2.鳥取県民、発見される
テレビ局のメインスタジオ。巨大なクレーンカメラが静かに首を振り、無数のライトが昼間のような明るさでセットを照らし出している。
司会者の芸人が台本を見ながら言った。
「今日のゲストは、今人気の女性アイドルグループ、果実主義のみなさんです!」
拍手。
ばななたちは並んで座る。
トークが始まる。
「さて、その中でも気になる子がいるんですよ」
司会がカードを掲げた。
「これ!」
スタジオに映し出される。
【鳥取県民 遭遇証明書】
観客が笑う。
「これ配ってるの?」
「はい!」
ばななが元気よく答える。
「なんでこんなもん作って配ってんのよ。
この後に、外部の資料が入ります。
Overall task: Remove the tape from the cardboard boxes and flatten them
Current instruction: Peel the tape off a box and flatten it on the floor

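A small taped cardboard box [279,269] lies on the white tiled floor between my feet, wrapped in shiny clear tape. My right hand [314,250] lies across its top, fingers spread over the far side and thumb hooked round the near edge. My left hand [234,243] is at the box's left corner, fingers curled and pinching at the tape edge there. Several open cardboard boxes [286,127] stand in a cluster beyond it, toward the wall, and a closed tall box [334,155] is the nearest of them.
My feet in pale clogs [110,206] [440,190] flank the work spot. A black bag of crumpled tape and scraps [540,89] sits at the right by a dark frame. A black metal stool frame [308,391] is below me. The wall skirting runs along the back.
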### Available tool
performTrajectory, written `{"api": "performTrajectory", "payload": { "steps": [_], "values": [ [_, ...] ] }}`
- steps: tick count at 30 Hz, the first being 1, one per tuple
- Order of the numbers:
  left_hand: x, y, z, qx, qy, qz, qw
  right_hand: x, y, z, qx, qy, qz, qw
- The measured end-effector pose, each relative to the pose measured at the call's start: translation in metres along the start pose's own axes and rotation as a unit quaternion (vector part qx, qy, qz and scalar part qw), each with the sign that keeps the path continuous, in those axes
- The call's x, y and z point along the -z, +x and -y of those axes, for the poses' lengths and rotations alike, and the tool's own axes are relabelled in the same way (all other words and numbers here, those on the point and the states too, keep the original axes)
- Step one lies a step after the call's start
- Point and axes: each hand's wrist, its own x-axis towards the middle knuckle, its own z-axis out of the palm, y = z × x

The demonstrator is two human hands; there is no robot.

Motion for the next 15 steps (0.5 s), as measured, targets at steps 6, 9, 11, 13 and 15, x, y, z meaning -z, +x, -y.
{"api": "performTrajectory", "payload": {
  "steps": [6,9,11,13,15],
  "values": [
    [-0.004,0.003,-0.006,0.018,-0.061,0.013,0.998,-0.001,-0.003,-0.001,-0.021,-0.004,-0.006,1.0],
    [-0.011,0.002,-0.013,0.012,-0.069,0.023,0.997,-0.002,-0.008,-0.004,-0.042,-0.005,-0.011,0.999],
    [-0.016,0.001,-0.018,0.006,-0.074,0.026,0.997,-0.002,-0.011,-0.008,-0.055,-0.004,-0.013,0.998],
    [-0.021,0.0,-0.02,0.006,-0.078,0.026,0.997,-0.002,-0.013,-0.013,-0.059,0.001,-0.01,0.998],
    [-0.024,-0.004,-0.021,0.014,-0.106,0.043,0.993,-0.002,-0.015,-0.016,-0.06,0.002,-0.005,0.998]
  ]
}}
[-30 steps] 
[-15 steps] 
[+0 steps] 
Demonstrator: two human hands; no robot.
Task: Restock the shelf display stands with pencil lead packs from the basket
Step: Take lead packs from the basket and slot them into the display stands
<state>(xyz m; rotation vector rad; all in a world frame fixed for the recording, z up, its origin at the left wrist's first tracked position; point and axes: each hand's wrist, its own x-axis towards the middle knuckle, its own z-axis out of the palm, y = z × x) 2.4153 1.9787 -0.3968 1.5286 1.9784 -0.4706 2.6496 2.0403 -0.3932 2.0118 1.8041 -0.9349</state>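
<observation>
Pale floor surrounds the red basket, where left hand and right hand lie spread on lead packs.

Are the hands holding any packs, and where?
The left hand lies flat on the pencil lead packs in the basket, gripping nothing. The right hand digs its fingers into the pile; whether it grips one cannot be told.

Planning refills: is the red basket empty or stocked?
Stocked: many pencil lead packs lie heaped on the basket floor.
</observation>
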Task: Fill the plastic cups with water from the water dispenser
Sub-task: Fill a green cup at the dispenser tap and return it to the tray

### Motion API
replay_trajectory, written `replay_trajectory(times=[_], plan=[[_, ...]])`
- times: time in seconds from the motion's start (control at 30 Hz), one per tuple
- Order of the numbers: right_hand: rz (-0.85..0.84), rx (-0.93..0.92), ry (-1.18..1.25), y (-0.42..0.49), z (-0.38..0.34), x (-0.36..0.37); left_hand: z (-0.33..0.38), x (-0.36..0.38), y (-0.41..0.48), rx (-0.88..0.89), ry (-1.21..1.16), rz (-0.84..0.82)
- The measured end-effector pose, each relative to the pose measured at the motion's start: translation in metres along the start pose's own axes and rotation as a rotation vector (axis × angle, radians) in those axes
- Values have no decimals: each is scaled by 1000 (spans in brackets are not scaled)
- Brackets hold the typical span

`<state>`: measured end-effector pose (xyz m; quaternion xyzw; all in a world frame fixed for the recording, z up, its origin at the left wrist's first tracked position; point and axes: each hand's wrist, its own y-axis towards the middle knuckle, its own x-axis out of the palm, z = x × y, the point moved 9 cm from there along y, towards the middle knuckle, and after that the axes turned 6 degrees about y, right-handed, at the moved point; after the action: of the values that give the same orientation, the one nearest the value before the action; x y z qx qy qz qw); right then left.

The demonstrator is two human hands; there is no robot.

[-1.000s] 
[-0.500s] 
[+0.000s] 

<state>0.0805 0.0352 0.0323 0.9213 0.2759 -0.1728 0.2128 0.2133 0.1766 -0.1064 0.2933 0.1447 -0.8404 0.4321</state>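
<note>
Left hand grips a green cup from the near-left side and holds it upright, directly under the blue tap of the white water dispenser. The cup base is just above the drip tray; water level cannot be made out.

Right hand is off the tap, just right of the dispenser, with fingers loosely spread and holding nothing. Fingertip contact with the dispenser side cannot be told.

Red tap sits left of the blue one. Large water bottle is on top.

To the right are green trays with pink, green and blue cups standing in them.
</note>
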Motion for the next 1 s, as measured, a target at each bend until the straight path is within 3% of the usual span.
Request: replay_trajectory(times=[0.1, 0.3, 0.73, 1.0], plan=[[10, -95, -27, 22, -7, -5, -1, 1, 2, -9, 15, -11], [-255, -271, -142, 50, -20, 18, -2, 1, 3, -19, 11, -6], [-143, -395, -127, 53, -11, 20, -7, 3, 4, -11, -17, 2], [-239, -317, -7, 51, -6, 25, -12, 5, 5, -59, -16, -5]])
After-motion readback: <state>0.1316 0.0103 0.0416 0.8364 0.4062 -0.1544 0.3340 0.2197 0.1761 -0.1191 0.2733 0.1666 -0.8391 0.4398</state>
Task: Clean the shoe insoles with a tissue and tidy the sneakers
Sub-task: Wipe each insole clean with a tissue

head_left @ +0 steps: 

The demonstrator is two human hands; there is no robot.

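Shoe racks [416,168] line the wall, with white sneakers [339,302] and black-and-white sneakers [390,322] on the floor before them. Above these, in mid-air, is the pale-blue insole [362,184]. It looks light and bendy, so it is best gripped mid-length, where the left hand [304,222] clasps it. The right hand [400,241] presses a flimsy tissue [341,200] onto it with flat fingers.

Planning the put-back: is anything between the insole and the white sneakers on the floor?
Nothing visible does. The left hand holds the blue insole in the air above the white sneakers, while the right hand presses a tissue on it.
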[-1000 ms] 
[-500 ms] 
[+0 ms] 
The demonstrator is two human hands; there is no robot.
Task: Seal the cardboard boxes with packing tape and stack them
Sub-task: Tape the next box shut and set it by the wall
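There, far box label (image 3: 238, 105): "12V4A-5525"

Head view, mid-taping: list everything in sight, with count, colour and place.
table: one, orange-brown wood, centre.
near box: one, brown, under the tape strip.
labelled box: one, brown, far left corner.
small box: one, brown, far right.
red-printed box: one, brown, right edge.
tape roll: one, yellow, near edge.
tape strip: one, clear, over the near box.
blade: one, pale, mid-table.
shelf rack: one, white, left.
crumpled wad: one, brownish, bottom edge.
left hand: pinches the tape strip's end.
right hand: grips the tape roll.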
普通は自分の写真入りの名刺とか、可愛いシールとかでしょ」
「分かってませんね。鳥取県民っていうのは、この現代日本における『レア個体』なんです! 東京の砂漠で私たちに遭遇するのは、奇跡に近いんですよ!」
笑いが起きる。
「いや、絶滅危惧種みたいに言うな! ちゃんと生息してるだろ!」
「もちろんです! ちゃんと、たくましく生きてます!」
ばななが必死に手を振ると、観客席からはさらに大きな笑い声が上がった。
司会者は呆れたようにカードの裏面を見つめ、首を傾げた。
「そもそもさ、名前からしてツッコミどころ満載なんだけど。『因幡ばなな』って、これ本名じゃないよね?」
「はい! 芸名です!」
「本名は?」
「因幡花菜です!」
観客から「おお」と声が上がる。
「普通の名前だね」
「はい!」
司会者が笑う。
「でもさ、鳥取って梨が有名じゃない?」
「はい!」
「何でばなななの?」
ばななは笑った。
「それよく言われます!鳥取といえば、二十世紀梨が有名じゃないですか。だから事務所の人からも『因幡梨香』とか、梨にちなんだ名前にしようって提案されたんです」
「まあ、普通はそうなるよな。鳥取代表なら」
「でも私、子供の頃からずっと、あだ名が『ばなな』だったんです」
「ばなな?」
「はい!花菜って“はなな”とも読めるじゃないですか」
「なるほど」
「それがだんだん“ばなな”になって」
観客が笑う。
「どういう変化だよ。はな、が、ばなな?」
「因幡の“ば”に引っ張られたみたいです!」
「語呂はいい」
「ですよね!」
「でもさ」
司会者は再びモニターに映る「遭遇証明書」を指差した。
「でもさ、ぶっちゃけ、鳥取県民に会ったことない人なんてそんなにいないでしょ? 大げさなんだよ」
司会者は客席に向かって、挑戦的な笑みを浮かべた。
「いいですか皆さん、ちょっと調査しましょう。この中で、今までの人生で『鳥取県出身の人』に会ったことがあるっていう人、手挙げて!」
客席の数人が、おずおずと手を挙げる。
「……少なっ! 百人以上いて、五人くらいしかいないの?」
「じゃあ、逆に! 今まで一度も鳥取県民に会ったことがないっていう人!」
その瞬間、客席の約九割の手が、一斉に挙がった。
スタジオがざわめきに包まれる。司会も目を丸くして絶句した。
「マジか……。本当にレアじゃないか」
「そうなんです!」
ばなながここぞとばかりに胸を張った。
「だから、証明書が必要なんです。今日ここにいる皆さんは、人生で初めて、生きた鳥取県民——つまり『因幡ばなな』という希少種に遭遇したんです! おめでとうございます!」
万雷の拍手と笑い声。
スタジオの空気が、完全に因幡ばななの色に染まった。
モニターの中の「デザインが微妙」な証明書が、今はまるで輝く宝物のように見えていた。